_Problem requirements:_
Your task is to copy every line of the entries that contains "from".

•••

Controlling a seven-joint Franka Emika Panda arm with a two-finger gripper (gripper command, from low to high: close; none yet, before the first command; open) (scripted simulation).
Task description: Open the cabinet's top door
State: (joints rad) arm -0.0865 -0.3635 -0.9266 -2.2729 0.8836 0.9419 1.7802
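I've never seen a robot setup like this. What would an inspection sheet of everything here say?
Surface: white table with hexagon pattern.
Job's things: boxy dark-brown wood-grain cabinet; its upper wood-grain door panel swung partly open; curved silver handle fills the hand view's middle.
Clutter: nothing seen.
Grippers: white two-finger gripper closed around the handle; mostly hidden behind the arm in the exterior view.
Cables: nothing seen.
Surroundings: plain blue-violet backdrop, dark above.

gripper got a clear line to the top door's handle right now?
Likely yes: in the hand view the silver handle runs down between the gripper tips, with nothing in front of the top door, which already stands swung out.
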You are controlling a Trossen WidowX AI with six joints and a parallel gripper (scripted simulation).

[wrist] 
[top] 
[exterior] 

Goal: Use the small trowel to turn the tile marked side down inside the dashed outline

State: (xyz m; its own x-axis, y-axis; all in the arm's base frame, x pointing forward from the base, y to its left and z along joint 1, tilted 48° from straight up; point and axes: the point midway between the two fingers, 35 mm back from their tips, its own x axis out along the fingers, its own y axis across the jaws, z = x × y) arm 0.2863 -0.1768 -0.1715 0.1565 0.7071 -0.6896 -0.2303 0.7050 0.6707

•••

_Reply to the task:_
Controlling a seven-joint Franka Emika Panda arm with a two-finger gripper (gripper command, from low to high: close; none yet, before the first command; open) (scripted simulation).
State: (xyz m; its own x-axis, y-axis; all in the arm's base frame, x pointing forward from the base, y to its left and z along joint 1, tilted 48° from straight up; point and axes: the point midway between the two fingers, 35 mm back from their tips, its own x axis out along the fingers, its own y axis across the jaws, z = x × y) arm 0.2863 -0.1768 -0.1715 0.1565 0.7071 -0.6896 -0.2303 0.7050 0.6707

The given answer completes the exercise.